Dennis Richards reviews a pick of the latest education titles

THE recent arrival of not one, but two, publications tackling middle leadership in schools is a noteworthy moment. The authors of the superbly researched Doing Middle Leadership Right make their case in nine words from the very start: “Middle leaders are the engine room of every school.”

That view comes in stark contrast to the far more usual perception that the school’s senior leadership team (SLT) is almost entirely responsible for framing the vision, values, and strategic planning for the school. Not so, the writers here say.

Middle leaders are still widely known as heads of department (or subject leaders), whereas pastoral or well-being or behavioural posts are most often described as heads of year. The main theme running throughout the book focuses on the relationship between the middle leader and a team of classroom teachers. Balance is the key: high effectiveness as a leader, balanced with high humanity in approach.

All three authors have experience as middle leaders and are, therefore, able to make frequent and effective use of particularly appropriate case studies. The chapter on “Difficult conversations”, for example, is grist to the mill for all middle leaders: wanting to be honest about a lesson observation and, at the same time, wanting to be kind. Most of us, they say, will err on the kind side. After all, we work with these colleagues daily — we may even socialise with them. We want them to like us.

“Ruinous empathy” is how the authors describe it. The same balance is essential when it comes to the chapter on quality assurance: accountability with humanity.

The authors suggest that a radical way of improving the process would be to remove grading of lessons altogether. Given the appalling recent consequences of Ofsted grading, it now looks like a remarkably prescient conclusion. The thorny issue of flexible working is tackled head on, as is teaching the most able: “Unapologetically ambitious, unashamedly academic.” The SLT will love that.

I can honestly say that I wish somebody could have handed me a text like Middle Leadership in Education as I took up a middle-leadership post for the first time. It is particularly appropriate for middle leaders in church schools. “Middle leadership”, Julian Stern says, “is very different. I don’t think I have ever met a middle leader . . . who is tempted by the vanity of the position.” Not like headship, he means. Ouch.

Most refreshing of all, it is highly readable, and describes the difficult tightrope that a middle leader has to walk. Writing in avowedly Christian terms, the author suggests that middle leaders should see themselves as “stewards of students, the curriculum, and their dept/year colleagues”. There is much job satisfaction and, indeed, “joy” to be had in the job.

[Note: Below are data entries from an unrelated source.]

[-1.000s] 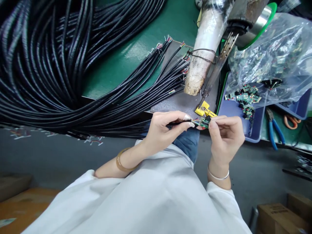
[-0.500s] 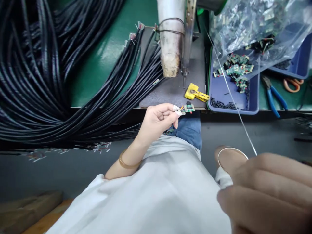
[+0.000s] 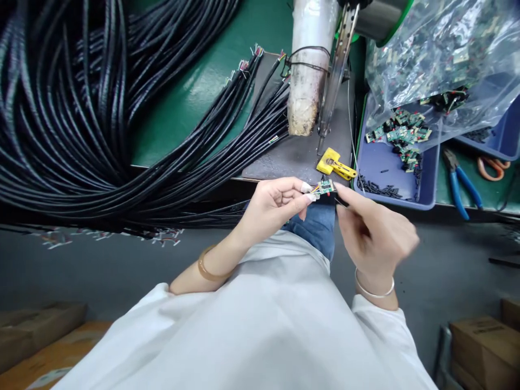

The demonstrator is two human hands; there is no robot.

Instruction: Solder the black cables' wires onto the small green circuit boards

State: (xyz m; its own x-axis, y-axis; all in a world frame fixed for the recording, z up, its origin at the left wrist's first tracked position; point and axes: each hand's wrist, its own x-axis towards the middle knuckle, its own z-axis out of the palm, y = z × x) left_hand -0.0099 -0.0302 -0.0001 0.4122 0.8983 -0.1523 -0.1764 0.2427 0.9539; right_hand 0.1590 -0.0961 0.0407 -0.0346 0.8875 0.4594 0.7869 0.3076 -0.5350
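Observation:
My left hand (image 3: 280, 203) pinches a small green circuit board (image 3: 325, 187) by thin coloured wires (image 3: 314, 189) at its left end. The board is held out over my lap, in front of the bench edge. My right hand (image 3: 371, 225) is curled, its index fingertip at the right end of the board; whether it touches is unclear. A thin solder wire (image 3: 352, 124) runs down to this hand, and a short thin end shows between thumb and index finger. Behind the board lies a yellow clip-like piece (image 3: 336, 164). A soldering iron (image 3: 335, 81) points downward above it.
Black cables (image 3: 174, 162) cover the left of the bench, with stripped ends near a white cylinder (image 3: 311, 70). At right, a blue tray (image 3: 430, 197) holds boards and black tube pieces under a plastic bag (image 3: 430, 49). Pliers (image 3: 465, 187) and orange-handled scissors (image 3: 491, 168) lie beyond.
My right hand has moved from close to the camera at lower right up to the board. The solder wire, stretched taut before, now hangs slack. My left hand keeps its pinch.

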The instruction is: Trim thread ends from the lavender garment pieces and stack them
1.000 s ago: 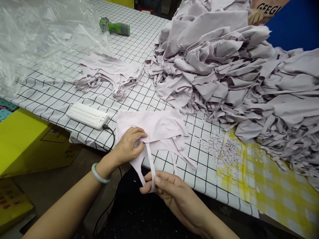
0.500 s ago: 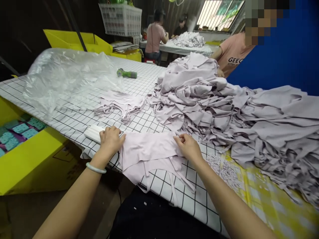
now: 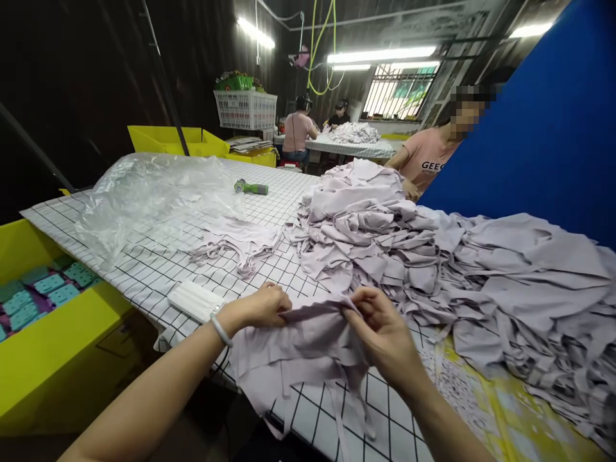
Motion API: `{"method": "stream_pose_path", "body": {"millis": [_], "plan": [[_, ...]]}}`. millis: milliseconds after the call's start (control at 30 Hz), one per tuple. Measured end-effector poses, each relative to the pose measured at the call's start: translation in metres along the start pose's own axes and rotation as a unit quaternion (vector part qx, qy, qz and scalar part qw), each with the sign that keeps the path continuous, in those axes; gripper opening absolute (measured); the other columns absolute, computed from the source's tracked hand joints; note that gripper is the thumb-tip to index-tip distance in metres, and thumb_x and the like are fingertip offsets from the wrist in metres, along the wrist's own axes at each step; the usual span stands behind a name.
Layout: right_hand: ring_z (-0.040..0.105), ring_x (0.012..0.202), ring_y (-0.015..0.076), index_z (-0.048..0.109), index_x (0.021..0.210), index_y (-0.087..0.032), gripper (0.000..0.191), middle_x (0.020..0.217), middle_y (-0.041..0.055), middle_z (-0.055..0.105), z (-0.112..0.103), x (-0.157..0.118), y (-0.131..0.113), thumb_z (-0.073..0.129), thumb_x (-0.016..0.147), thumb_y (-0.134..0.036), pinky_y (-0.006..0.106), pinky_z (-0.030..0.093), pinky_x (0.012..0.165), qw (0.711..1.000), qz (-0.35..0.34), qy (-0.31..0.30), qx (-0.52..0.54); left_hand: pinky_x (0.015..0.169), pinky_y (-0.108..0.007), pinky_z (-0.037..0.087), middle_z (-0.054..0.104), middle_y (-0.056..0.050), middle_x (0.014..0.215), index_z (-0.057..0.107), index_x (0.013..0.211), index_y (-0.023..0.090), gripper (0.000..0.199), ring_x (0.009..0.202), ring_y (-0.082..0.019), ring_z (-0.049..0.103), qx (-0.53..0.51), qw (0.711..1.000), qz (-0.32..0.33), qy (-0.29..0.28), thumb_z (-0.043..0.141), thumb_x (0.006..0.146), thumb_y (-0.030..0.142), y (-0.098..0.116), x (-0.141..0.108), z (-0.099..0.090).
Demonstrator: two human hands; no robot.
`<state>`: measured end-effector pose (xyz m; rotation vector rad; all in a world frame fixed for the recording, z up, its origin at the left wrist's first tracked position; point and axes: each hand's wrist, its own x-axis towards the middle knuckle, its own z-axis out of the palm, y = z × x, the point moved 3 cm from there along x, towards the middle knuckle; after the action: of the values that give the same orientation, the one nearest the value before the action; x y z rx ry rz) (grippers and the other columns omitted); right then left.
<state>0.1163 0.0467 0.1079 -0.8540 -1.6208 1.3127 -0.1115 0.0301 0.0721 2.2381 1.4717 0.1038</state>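
Note:
A pale lilac strappy top (image 3: 303, 346) is stretched between my hands at the table's near edge, its thin straps hanging down. My left hand (image 3: 269, 305) is closed on its upper edge, fingers curled, with a pale bangle at the wrist. At the upper right corner my right hand (image 3: 385, 324) pinches the fabric between thumb and fingers. The top's upper edge is lifted and folds toward me. Beyond my left hand lies another lilac top (image 3: 240, 240), flat on the checked tablecloth (image 3: 283, 276). A white ridged block (image 3: 195, 300) sits beside my left wrist.
A tall heap of lilac garments (image 3: 370, 224) fills the right side. Clear plastic sheeting (image 3: 158, 192) and a green round-headed tool (image 3: 251, 187) lie farther back. A yellow box (image 3: 62, 359) stands at left. A co-worker (image 3: 428, 157) is behind the heap, beside a blue panel (image 3: 539, 135).
My hands have moved closer together and raised the top's upper edge off the table. Left-hand fingers now curl round the edge. The camera view has tilted upward.

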Motion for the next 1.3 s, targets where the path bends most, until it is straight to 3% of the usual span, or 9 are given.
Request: {"method": "stream_pose_path", "body": {"millis": [200,367,500,667,767,867,1000,1167,1300], "plan": [[0.068,0.073,0.0171,0.062,0.098,-0.024,0.031,0.084,0.0034,0.070,-0.016,0.016,-0.061,0.079,0.077,-0.041,0.023,0.053,0.056,0.996,-0.061,0.049,0.035,0.086,-0.032,0.051,0.069,-0.004,0.100,0.066,0.092,0.020,0.015,0.097,-0.021,0.064,-0.304,0.949,-0.045,0.075,0.068,0.081,0.031,-0.023,-0.087,-0.035],[0.068,0.075,0.0166,0.063,0.104,-0.026,0.033,0.082,0.0011,0.070,0.014,0.062,-0.090,0.078,0.078,-0.038,0.025,0.055,0.061,0.984,-0.154,0.070,0.046,0.082,-0.031,0.054,0.066,-0.006,0.100,0.064,0.084,0.019,0.021,0.099,-0.022,0.062,-0.349,0.889,-0.073,0.286,0.074,0.078,0.037,-0.059,-0.126,-0.093],[0.066,0.076,0.0152,0.063,0.107,-0.025,0.036,0.081,0.0002,0.069,0.048,0.096,-0.075,0.078,0.078,-0.038,0.024,0.054,0.064,0.984,-0.136,0.075,0.092,0.082,-0.031,0.054,0.067,-0.006,0.098,0.065,0.080,0.019,0.027,0.095,-0.023,0.064,-0.338,0.877,-0.113,0.321,0.080,0.072,0.039,-0.100,-0.147,-0.135],[0.062,0.068,0.0143,0.059,0.108,-0.022,0.039,0.080,0.0000,0.066,0.101,0.123,-0.016,0.075,0.078,-0.042,0.024,0.052,0.058,0.989,-0.008,0.002,0.145,0.062,-0.025,0.053,0.065,-0.002,0.080,0.060,0.091,0.020,0.042,0.072,-0.016,0.063,-0.431,0.821,-0.179,0.329,0.087,0.064,0.036,-0.167,-0.169,-0.167],[0.057,0.062,0.0129,0.056,0.106,-0.021,0.038,0.076,-0.0019,0.062,0.132,0.154,0.020,0.070,0.079,-0.045,0.025,0.050,0.056,0.987,0.044,-0.030,0.152,0.060,-0.022,0.050,0.065,-0.001,0.085,0.061,0.099,0.020,0.050,0.071,-0.013,0.062,-0.443,0.793,-0.226,0.350,0.089,0.060,0.032,-0.218,-0.154,-0.186],[0.052,0.057,0.0127,0.054,0.107,-0.021,0.032,0.073,-0.0037,0.058,0.152,0.205,0.055,0.057,0.084,-0.042,0.025,0.048,0.055,0.998,0.051,-0.007,0.048,0.065,-0.024,0.051,0.067,-0.003,0.087,0.065,0.099,0.018,0.053,0.076,-0.015,0.064,-0.404,0.792,-0.286,0.357,0.090,0.054,0.029,-0.270,-0.109,-0.198],[0.054,0.063,0.0167,0.057,0.104,-0.019,0.027,0.076,0.0006,0.060,0.160,0.271,0.102,0.044,0.082,-0.026,0.028,0.045,0.060,0.984,0.066,0.043,-0.159,0.071,-0.027,0.052,0.067,-0.003,0.083,0.066,0.095,0.013,0.044,0.078,-0.017,0.064,-0.339,0.786,-0.361,0.370,0.088,0.059,0.024,-0.327,-0.035,-0.182],[0.059,0.077,0.0229,0.062,0.096,-0.019,0.026,0.076,0.0050,0.064,0.163,0.301,0.139,0.044,0.077,-0.014,0.032,0.043,0.073,0.963,0.086,0.028,-0.254,0.077,-0.035,0.056,0.067,-0.006,0.098,0.064,0.102,0.012,0.024,0.085,-0.017,0.065,-0.244,0.783,-0.445,0.360,0.064,0.093,0.034,-0.366,0.017,-0.148],[0.061,0.093,0.0257,0.060,0.113,-0.017,0.035,0.096,0.0112,0.069,0.164,0.304,0.146,0.043,0.083,-0.012,0.033,0.042,0.083,0.948,0.090,0.022,-0.304,0.076,-0.031,0.052,0.068,-0.003,0.091,0.065,0.096,0.013,0.026,0.083,-0.018,0.065,-0.190,0.799,-0.459,0.339,0.074,0.082,0.034,-0.378,0.023,-0.147]]}}
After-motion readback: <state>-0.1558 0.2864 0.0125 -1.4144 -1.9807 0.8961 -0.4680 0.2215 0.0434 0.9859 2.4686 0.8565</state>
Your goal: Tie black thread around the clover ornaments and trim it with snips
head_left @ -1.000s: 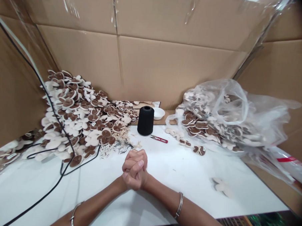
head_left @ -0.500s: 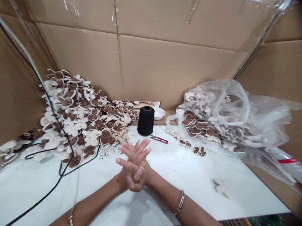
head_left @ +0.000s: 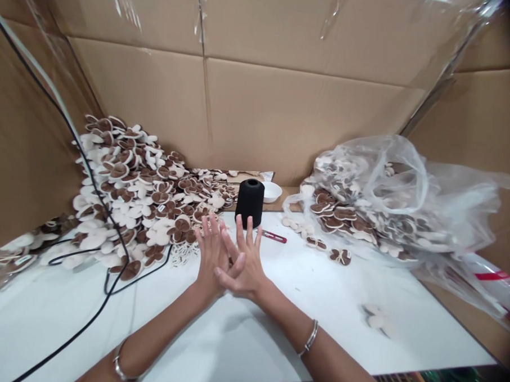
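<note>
My left hand (head_left: 212,259) and my right hand (head_left: 247,264) are raised over the white table, touching each other near the thumbs. Both have their fingers stretched out and spread, and neither holds anything. Just beyond the fingertips stands a black cone of thread (head_left: 250,201). Red-handled thread snips (head_left: 274,236) lie beside it, partly hidden behind my right hand's fingers. To the left rises a big heap of brown and white flower-shaped fabric pieces (head_left: 130,188), with small pale bits (head_left: 184,255) at its edge.
A clear plastic bag (head_left: 401,186) of similar pieces sits at the right. One pale piece (head_left: 378,320) lies alone near the right front, and a brown bow-like piece (head_left: 340,256) farther back. A white bowl (head_left: 272,192) stands behind the cone. A black cable (head_left: 93,313) crosses the left side; cardboard walls surround the table.
My hands were crossed over one another with fingers overlapping. Now they have parted at the fingers and lie side by side, fingers pointing forward. The view has shifted slightly.
</note>
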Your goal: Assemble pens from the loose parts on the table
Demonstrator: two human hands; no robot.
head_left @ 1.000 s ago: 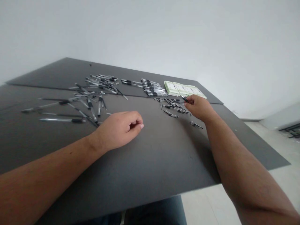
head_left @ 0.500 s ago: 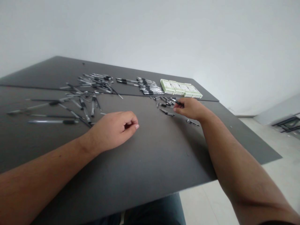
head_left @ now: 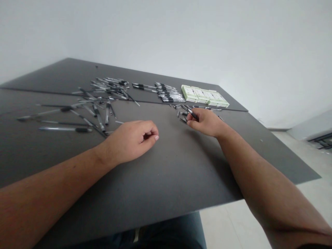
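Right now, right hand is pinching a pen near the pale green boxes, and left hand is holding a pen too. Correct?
Not quite: the head view shows the left hand curled with no pen showing. The right hand is pinching the pen near the pale green boxes, as you said.

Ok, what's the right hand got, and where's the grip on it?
The right hand pinches a black pen between thumb and fingertips, apparently on its dark barrel; the exact spot is partly hidden. The curled left hand appears to hold nothing.

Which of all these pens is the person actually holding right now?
The short black-and-silver pen piece, pinched in the fingers of the right hand. It alone is in a hand; the other pens lie loose on the dark table.
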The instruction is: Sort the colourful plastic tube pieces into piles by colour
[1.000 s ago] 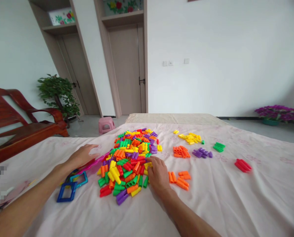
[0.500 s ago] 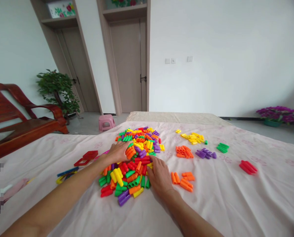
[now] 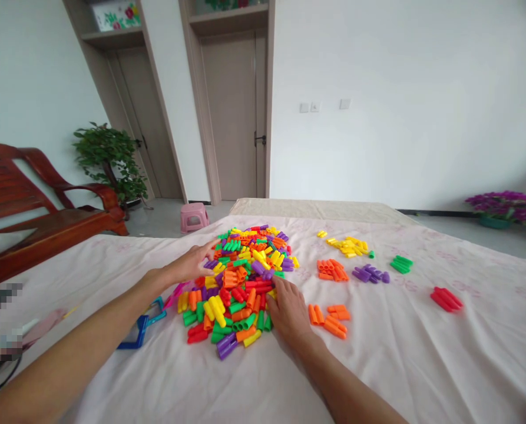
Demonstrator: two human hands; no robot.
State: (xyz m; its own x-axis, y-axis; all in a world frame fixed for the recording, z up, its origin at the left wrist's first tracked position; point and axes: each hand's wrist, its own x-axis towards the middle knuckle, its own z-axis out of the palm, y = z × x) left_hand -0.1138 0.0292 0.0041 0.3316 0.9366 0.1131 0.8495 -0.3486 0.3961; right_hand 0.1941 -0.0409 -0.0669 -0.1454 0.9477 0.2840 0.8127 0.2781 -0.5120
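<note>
A large heap of red, orange, yellow, green and purple plastic pieces (image 3: 240, 315) lies on the pale cloth. My left hand (image 3: 196, 261) is at the heap's left side, fingers apart and holding nothing. At the right side, my right hand (image 3: 291, 309) rests against the heap with its fingers spread, near red pieces (image 3: 259, 285). Right of it are loose orange pieces (image 3: 333, 325) and another orange group (image 3: 332, 270). Farther off lie yellow pieces (image 3: 348, 246), purple pieces (image 3: 371, 273), green pieces (image 3: 401, 264) and red pieces (image 3: 447, 299).
Blue frames (image 3: 139, 333) and a pink item (image 3: 175, 294) lie left of the heap, partly behind my left arm. Beyond the cloth-covered table (image 3: 422, 365) stand a wooden bench (image 3: 50, 218), a pink stool (image 3: 194, 218) and potted plants.
My left hand has moved left and away from the middle of the heap, its fingers opening. An orange piece near it now lies on the heap. My right hand has hardly moved.
</note>
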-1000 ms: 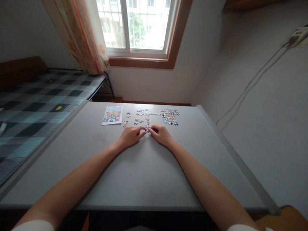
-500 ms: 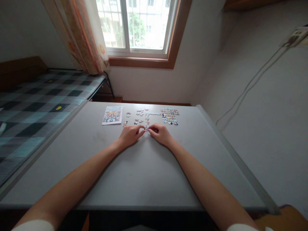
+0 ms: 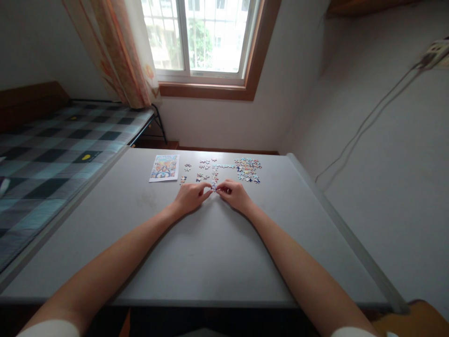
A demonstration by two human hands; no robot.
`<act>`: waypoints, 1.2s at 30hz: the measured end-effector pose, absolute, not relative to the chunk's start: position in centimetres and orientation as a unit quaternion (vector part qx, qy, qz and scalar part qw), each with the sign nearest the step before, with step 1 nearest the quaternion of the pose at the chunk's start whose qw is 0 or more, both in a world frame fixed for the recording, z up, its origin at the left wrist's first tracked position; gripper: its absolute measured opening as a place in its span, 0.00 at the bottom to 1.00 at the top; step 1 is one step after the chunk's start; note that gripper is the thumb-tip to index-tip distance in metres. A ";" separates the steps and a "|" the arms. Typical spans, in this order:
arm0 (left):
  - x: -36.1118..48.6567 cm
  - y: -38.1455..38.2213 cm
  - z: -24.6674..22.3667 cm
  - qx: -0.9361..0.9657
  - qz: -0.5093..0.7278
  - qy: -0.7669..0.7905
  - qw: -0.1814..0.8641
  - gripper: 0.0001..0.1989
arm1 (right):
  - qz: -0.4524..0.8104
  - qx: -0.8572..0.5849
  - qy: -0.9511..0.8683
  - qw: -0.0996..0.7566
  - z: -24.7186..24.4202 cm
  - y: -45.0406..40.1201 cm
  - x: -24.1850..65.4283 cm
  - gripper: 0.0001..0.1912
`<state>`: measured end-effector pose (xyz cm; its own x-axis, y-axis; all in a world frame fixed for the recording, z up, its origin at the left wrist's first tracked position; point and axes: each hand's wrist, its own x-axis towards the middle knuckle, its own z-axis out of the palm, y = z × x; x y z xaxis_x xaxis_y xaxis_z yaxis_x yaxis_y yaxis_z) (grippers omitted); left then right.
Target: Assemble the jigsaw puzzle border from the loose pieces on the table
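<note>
My left hand (image 3: 192, 195) and my right hand (image 3: 234, 194) meet from either side at the near end of a joined strip of jigsaw puzzle (image 3: 215, 174). Each is closed, thumb and forefinger pinching a small puzzle piece (image 3: 214, 187) at that end. The fingertips partly cover the piece. From the strip's far end a second row of joined pieces (image 3: 225, 166) runs right, making a corner. It leads towards a pile of loose puzzle pieces (image 3: 248, 168). Left of the strip lie small groups of pieces (image 3: 204, 164), some apparently linked.
A printed picture sheet (image 3: 164, 168) lies at the left on the grey table (image 3: 210, 262). Beyond the table's left edge is a bed with a checked cover (image 3: 80, 135). A wall with a hanging cable (image 3: 365, 122) borders the right side.
Both hands keep their pinch at the strip's near end, and no piece has visibly shifted. The whole view has moved very slightly.
</note>
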<state>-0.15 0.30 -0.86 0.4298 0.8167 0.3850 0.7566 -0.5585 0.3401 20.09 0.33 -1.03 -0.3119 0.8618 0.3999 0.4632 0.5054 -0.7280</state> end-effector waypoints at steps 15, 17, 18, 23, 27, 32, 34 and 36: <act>0.1 -0.1 -0.2 0.861 0.212 0.461 0.034 0.17 | 0.221 -0.422 -0.798 0.368 -1.4 0.7 20.7 0.05; 0.2 -0.2 -0.1 0.869 0.196 0.455 0.021 0.17 | 0.212 -0.425 -0.802 0.362 -1.4 0.8 20.8 0.05; 0.2 -0.2 -0.1 0.870 0.189 0.454 0.017 0.16 | 0.210 -0.426 -0.803 0.360 -1.5 0.8 20.9 0.05; 0.2 -0.2 -0.3 0.873 0.180 0.453 0.008 0.15 | 0.207 -0.429 -0.805 0.354 -1.6 0.8 20.8 0.04; 0.1 0.0 -0.6 0.874 0.188 0.448 0.000 0.14 | 0.204 -0.431 -0.806 0.351 -1.6 0.7 20.7 0.04; -0.1 0.1 -0.5 0.885 0.183 0.427 -0.009 0.14 | 0.206 -0.437 -0.805 0.344 -1.7 0.7 20.7 0.05; -0.1 0.1 -0.5 0.887 0.182 0.423 -0.015 0.14 | 0.205 -0.440 -0.805 0.342 -1.6 0.7 20.7 0.05; -0.1 0.0 -0.5 0.888 0.184 0.420 -0.020 0.14 | 0.203 -0.440 -0.805 0.342 -1.6 0.7 20.7 0.05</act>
<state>-0.12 0.05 -0.53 0.5787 0.7392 0.3445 0.7541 -0.6458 0.1190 20.71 0.66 -1.62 -0.3788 0.8478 0.3712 0.5704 0.5297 -0.6277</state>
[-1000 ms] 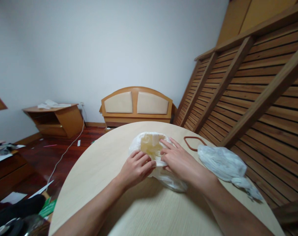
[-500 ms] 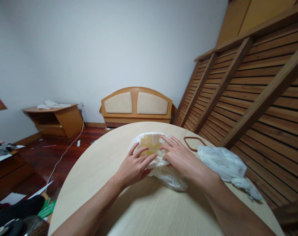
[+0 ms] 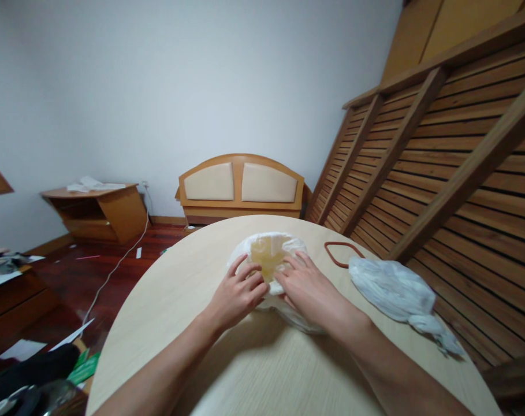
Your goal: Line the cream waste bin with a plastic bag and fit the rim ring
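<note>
On the round pale table (image 3: 162,312) a white plastic bag (image 3: 240,248) lies bunched in a ring around something yellowish (image 3: 266,254), whose kind I cannot make out. My left hand (image 3: 240,292) grips the bag's near left edge with bent fingers. Close beside it, my right hand (image 3: 308,283) pinches the near right edge, its fingertips curled over the rim. A loose part of the bag sags toward me, partly hidden under my right hand. The undersides of both hands are out of sight.
To the right lie a reddish-brown rounded frame (image 3: 343,254) and a knotted white plastic bag (image 3: 392,286). A slatted wooden panel (image 3: 453,173) leans beyond the table's right edge. Behind stands a headboard (image 3: 240,182); a low cabinet (image 3: 97,211) is at the left.
Both hands have closed more on the bag's near edge, and their fingers have drawn nearer together. My right fingers have come back from the far side, so more of the yellowish thing shows.
</note>
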The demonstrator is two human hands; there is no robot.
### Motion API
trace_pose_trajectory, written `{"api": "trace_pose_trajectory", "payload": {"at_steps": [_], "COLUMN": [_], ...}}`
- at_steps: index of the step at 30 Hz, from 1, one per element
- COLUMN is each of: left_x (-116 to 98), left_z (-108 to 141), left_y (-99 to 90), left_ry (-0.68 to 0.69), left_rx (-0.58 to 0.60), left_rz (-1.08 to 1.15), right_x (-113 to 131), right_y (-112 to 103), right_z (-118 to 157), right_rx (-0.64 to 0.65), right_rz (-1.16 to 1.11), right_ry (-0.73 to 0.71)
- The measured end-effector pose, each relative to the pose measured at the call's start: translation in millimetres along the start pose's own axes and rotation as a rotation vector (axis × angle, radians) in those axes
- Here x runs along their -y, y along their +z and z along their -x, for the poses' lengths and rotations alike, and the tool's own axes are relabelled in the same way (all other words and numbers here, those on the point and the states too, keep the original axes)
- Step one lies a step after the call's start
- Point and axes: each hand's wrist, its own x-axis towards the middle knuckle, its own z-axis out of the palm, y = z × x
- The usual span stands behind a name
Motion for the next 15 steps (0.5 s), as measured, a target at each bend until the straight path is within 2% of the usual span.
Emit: {"api": "trace_pose_trajectory", "payload": {"at_steps": [5,11,15], "left_x": [1.2,1.1,3.8], "left_z": [1.1,1.8,3.2], "left_y": [1.0,-2.6,-2.9], "left_ry": [-0.004,-0.033,0.023], "left_rx": [0.001,-0.053,-0.068], "left_rz": [0.018,0.144,0.098], "right_x": [-0.4,-8.4,-8.5], "right_y": [4.1,2.1,7.6], "right_z": [-2.7,-3.5,-1.0], "right_rx": [0.045,0.063,-0.001], "right_rz": [-0.043,-0.028,-0.033], "right_ry": [-0.065,-0.057,-0.047]}}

Complementing the previous volume, this book has more emphasis on the part played by the middle leader in terms of discipleship “upwards” with respect to the senior leadership team (SLT).

Implementing school policy is the nub of the issue for all middle leaders. What happens for a middle leader when you feel that the best interests of your students and your staff seem to clash with the best interests of the school’s systems, as laid down by the SLT? It most often occurs in relation to school behavioural systems.

Most pertinent of all is Stern’s conclusion that middle leadership is a job in its own right, not simply a preparation for senior leadership. Apologies, therefore, are in order from all senior leaders across the land who may have persuaded middle leaders into SLT roles under the guise of “professional development”.

Eagle-eyed readers will note that the cost-of-living crisis has finally hit Grove Books. But they are still only £4.95, and still a bargain for an exceptional piece of work.

Talking to Children About Mental Health, helpfully subtitled The unique challenges facing Gen Z and Gen Alpha and how you can help, this user-friendly guide examines the mental-health problems afflicting so many children and young teenagers in 2023.

The author goes out of her way to save older readers any embarrassment. I have learned, therefore, that Gen Z refers — in broad terms — to children born between 1995 and 2009. Gen Alpha are children born after 2009.

Signs that social-media addiction among young children and teenagers was rapidly becoming a problem for parents were already there when it was dramatically exacerbated by the pandemic. There are astonishing and frightening instances described in the book: toddlers looking out of the window, becoming quickly bored with what they are seeing, and swiping the window as if it were an iPad or mobile-phone screen, in a futile attempt to change the scene.

Kate Winslet’s powerful and emotional speech as she accepted a BAFTA award recently for the TV drama I Am Ruth can leave no one in any doubt that modern technology has irrevocably changed our children’s growing-up environment.

The book comes from an unusual source. Lily-Jo is a successful singer-songwriter with her own powerful backstory (Interview, 26 May). A qualified and experienced counsellor, she has found more and more young people identifying with her songs and desperate for a listening ear. The Lily-Jo Project offers online resources addressing loneliness, anxiety, fear of climate change, sexuality confusion, post-pandemic stress disorder, and depression.

And then there is a powerful chapter on “Global grief”: George Floyd, Sarah Everard, the ghastly images emerging from Ukraine, and frequent mass shootings in schools and restaurants. We can become inured to it, but what about children and the impact on their psychological development? This volume could not be more timely.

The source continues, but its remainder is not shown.